Just as he’s about to leave, I see another face peeking around the corner. Shelley, with a guilty expression playing on her lips. It takes everything I have not to yell at everyone to just get out.
“Hey, Brock, I just wanted to pop in to see what’s going on here?”
“Why?” My expression hardens, and I fold my arms across my chest. “So everyone can gossip about it?”
“No, boss, we’re all just concerned about you. You don’t have a new PA, and you seem very stressed.”
“Shelley, I know you aren’t here because of me. You don’t ever go out of your way to talk to me unless it’s work-related and you have to, so what is it? Hmm? What’s going on?”
“This is work-related. I want to know that everything is running smoothly, that’s all.”
“No, it isn’t that. I know it isn’t, so why don’t you just be honest with me?”
“Have you spoken to Jodi?” Those words fly out of her mouth so rapidly she almost trips over them all as she goes. “I keep trying to get hold of her, to speak to her. She’s my friend, and she won’t speak to me . . .”
“Are you trying to pretend you don’t know what happened between me and Jodi?”
“I don’t really know anything. You broke up, and she isn’t here anymore. I guess she lost her job at the same time.”
“It wasn’t like that. It wasn’t straightforward. Don’t make out that I’m the bad person.”
“I’m not. I’m just trying to figure out what’s wrong. I’m hoping I haven’t upset her.”
“No, trust me, you haven’t upset her. I’m sure she’ll speak to you whenever she’s ready.” I push myself up from my desk, unable to focus on work anymore. Not with everyone digging at me. “But I’m getting out of here now. I have to get home. I need to send some emails from there. I’ll speak to you later on.”
I see Shelley and Josh share a look, but I choose to ignore it. Let them think what they want. I know the truth. I like burying myself in work at the moment. It’s usually a good distraction, but it doesn’t seem to be working for this.
* * *
“Mom, stop looking at me like that. I came here for a rest from it all. I don’t need a lecture from you too.”
“I haven’t said anything yet! I’m just sitting here opposite you. It seems like you have a guilty conscience.”
I peek out of one eye, giving Mom a look.
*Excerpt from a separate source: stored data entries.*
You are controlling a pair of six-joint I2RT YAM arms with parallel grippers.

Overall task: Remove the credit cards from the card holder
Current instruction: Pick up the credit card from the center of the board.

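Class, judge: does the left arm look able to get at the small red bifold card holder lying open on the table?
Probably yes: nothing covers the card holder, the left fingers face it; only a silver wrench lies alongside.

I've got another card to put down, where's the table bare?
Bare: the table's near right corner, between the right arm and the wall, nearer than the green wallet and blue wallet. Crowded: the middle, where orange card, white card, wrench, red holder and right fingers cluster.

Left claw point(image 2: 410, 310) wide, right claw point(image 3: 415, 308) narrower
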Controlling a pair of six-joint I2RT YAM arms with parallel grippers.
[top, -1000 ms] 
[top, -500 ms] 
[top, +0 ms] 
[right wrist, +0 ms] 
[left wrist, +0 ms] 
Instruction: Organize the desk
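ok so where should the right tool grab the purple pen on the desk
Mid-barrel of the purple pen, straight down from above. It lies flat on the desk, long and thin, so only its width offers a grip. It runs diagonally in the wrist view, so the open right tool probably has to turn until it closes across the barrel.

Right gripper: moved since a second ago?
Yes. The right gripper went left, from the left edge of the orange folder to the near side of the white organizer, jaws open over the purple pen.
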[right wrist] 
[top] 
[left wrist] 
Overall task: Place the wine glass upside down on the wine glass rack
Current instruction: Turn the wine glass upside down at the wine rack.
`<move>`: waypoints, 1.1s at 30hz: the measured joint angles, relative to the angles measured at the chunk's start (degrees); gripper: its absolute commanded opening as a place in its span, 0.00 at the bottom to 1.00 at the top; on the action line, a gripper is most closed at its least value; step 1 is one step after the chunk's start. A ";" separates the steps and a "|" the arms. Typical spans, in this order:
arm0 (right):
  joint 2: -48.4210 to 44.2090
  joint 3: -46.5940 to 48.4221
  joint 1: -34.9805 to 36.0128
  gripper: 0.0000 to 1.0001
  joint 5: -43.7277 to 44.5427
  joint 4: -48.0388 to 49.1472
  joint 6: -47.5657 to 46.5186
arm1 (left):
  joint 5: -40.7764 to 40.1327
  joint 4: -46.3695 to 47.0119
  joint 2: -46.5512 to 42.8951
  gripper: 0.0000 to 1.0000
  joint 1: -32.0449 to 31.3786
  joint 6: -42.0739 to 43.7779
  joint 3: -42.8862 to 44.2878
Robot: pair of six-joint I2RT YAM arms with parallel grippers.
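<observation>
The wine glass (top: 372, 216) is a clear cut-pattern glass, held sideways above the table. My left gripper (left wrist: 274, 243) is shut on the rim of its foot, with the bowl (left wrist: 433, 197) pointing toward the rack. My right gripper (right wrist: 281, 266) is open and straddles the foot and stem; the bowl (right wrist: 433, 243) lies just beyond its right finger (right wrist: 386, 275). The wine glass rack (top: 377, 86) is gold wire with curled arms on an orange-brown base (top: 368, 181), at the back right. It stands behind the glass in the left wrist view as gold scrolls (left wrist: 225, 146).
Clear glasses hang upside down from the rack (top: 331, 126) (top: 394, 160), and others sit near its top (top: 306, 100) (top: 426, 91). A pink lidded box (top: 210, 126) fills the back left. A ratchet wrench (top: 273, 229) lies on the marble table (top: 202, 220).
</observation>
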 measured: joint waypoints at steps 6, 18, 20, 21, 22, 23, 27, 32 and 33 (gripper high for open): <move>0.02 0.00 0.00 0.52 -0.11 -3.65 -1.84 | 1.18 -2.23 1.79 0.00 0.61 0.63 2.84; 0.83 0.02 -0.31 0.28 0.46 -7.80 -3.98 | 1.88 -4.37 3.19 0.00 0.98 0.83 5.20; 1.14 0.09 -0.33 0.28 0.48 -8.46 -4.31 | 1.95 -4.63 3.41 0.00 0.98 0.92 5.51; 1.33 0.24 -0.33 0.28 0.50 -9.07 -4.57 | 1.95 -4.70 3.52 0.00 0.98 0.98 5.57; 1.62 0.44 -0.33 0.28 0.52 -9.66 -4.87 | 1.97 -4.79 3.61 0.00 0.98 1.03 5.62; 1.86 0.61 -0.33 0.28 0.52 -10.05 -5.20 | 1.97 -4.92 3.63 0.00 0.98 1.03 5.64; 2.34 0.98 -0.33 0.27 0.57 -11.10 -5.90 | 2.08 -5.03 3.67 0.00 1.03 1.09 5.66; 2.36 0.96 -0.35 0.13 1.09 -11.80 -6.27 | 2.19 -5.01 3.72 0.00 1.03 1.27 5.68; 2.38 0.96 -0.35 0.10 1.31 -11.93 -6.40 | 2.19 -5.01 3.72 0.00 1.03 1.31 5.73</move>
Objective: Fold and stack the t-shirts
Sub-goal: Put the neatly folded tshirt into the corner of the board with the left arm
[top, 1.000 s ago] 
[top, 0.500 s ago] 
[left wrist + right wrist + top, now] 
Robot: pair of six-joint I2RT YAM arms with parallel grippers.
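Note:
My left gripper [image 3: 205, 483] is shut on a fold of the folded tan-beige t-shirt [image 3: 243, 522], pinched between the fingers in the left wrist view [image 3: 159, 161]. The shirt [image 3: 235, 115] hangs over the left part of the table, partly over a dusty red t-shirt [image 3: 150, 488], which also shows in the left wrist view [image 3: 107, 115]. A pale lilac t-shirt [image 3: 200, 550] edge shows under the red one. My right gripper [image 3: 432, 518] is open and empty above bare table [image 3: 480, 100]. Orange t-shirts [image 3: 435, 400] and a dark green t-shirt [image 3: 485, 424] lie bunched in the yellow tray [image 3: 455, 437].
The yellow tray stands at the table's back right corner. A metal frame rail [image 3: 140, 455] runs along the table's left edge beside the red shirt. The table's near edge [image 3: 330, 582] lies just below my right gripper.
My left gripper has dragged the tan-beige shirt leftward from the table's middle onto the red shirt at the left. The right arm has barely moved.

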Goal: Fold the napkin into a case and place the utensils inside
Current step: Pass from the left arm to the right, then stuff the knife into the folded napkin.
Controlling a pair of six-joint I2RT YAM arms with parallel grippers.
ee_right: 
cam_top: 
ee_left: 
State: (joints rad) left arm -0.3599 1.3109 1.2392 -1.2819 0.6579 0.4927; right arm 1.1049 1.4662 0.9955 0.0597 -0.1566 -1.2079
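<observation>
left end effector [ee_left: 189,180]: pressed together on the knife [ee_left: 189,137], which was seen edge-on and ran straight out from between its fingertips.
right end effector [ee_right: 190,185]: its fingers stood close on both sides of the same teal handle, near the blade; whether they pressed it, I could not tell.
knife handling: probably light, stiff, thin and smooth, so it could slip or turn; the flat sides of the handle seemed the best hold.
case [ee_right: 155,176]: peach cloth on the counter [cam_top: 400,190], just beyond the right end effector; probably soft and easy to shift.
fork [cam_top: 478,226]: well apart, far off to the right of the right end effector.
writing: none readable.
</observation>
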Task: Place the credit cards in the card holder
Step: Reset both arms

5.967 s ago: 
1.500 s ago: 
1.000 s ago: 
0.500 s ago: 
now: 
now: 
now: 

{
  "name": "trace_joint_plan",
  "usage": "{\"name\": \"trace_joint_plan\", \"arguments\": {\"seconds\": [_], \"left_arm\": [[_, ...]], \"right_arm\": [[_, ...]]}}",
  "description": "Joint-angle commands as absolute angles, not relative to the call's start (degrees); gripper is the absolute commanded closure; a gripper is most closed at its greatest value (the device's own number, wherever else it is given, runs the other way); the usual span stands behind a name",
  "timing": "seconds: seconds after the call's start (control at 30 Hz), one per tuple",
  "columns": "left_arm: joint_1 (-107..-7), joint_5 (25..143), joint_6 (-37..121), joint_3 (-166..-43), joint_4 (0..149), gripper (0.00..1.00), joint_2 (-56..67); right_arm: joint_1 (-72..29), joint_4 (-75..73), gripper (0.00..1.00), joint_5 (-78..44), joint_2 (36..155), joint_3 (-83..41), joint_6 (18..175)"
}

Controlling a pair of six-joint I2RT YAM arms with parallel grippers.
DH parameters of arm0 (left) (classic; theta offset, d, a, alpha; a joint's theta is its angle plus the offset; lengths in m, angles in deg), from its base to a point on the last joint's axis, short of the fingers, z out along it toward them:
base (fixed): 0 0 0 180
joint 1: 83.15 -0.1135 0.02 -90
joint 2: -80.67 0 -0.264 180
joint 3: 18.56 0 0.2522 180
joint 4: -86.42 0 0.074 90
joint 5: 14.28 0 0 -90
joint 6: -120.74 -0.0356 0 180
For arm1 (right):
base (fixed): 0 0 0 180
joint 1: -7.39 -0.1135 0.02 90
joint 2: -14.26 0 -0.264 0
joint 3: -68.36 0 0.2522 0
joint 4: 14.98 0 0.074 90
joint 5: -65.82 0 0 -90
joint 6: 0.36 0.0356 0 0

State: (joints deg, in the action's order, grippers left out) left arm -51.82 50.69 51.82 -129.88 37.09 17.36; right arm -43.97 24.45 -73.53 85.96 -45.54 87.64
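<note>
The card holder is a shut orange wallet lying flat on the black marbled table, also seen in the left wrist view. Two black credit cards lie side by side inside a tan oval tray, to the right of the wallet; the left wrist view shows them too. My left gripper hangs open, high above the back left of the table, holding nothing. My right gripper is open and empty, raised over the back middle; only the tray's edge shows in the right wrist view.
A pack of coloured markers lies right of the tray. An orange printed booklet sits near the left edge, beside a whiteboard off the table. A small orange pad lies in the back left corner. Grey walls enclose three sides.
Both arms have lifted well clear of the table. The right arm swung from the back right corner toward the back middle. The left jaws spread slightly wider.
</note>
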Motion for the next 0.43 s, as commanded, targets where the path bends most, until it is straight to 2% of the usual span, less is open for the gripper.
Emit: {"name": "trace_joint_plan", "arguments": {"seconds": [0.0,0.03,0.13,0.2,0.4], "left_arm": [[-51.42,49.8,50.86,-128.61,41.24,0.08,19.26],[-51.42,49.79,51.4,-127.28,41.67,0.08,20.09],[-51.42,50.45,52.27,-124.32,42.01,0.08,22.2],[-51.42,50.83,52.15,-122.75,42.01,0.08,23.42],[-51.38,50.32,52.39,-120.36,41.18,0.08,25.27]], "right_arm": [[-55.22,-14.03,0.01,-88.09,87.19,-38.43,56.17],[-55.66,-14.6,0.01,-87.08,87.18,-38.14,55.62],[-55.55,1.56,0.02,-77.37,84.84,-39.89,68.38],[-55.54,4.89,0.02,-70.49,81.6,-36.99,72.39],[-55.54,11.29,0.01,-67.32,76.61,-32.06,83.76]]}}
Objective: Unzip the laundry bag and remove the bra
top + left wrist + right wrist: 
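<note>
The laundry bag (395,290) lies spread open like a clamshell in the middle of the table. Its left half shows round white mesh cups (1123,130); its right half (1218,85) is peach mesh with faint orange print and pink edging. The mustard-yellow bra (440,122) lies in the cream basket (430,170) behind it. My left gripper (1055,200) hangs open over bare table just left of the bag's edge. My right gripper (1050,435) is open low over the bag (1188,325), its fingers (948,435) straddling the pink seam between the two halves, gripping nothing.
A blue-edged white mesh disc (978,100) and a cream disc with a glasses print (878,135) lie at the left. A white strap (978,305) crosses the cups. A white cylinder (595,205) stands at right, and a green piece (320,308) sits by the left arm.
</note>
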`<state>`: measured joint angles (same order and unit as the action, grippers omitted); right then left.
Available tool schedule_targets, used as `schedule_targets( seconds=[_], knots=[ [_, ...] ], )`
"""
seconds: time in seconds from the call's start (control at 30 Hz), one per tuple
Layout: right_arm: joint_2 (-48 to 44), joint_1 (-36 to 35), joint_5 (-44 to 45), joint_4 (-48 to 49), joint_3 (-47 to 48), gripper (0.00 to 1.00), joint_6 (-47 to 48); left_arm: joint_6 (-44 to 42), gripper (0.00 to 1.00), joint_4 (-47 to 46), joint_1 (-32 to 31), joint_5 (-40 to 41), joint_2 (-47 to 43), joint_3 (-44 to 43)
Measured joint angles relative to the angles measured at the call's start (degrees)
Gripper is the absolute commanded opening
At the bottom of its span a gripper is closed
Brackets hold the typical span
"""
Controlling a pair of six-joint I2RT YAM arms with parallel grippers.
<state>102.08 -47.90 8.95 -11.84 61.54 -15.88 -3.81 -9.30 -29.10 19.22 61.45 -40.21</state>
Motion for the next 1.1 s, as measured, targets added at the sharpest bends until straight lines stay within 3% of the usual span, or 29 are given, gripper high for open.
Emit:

I only came to see her because being at home alone wasn’t working out for me. Now I regret it a lot. She’s going to start digging in a moment. I should’ve prepared for this.
“Go on, Mom. I can see the questions behind your eyes. You might as well get it out.”
“I just haven’t seen you for a while, Brock, so I want to know what’s going on with you.”
“You mean with regards to Jodi?” She doesn’t deny it. “I already told you over the phone.”
“You told me that you and she broke up, but I never learned more than that. I know you might not want to talk about it too much, but it seems to me like you need to get it off your chest.”
“I don’t need to get anything off my chest. I don’t want to talk about it, that’s all.”
“Did you do something?” she persists, ignoring what I want completely.
“No, I didn’t do something. I didn’t want it to end. It wasn’t me that made it fall apart.”
“No, I thought you didn’t. I haven’t ever seen you as happy as you were with her. It’s weird.”
“If you thought I was happy, then why do you think I’m the one who did something?”